Scan the material below and count each line with the string "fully". Reply with the count alone.

[[ INPUT DATA, beginning ]]

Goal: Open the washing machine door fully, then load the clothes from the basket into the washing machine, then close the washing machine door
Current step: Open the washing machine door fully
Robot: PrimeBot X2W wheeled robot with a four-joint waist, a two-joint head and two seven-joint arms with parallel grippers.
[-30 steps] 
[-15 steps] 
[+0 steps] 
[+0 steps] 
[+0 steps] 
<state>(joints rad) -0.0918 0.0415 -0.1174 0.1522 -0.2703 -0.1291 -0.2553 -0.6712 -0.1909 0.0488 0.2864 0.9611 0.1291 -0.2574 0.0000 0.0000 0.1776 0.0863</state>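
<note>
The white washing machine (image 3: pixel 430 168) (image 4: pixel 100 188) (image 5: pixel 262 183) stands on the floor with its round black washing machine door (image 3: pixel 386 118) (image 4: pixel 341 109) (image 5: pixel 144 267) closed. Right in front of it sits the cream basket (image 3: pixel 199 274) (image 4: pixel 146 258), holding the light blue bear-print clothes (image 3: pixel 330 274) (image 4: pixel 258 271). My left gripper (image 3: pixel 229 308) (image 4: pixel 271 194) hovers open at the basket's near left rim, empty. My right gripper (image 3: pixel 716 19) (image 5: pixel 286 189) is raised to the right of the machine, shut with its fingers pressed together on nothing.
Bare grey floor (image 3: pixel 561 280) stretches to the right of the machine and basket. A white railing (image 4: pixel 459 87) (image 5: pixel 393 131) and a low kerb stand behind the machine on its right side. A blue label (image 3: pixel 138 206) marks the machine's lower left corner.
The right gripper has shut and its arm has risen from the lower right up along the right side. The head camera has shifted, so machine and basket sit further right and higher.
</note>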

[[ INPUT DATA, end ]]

▶ SOLUTION TO THIS PROBLEM
2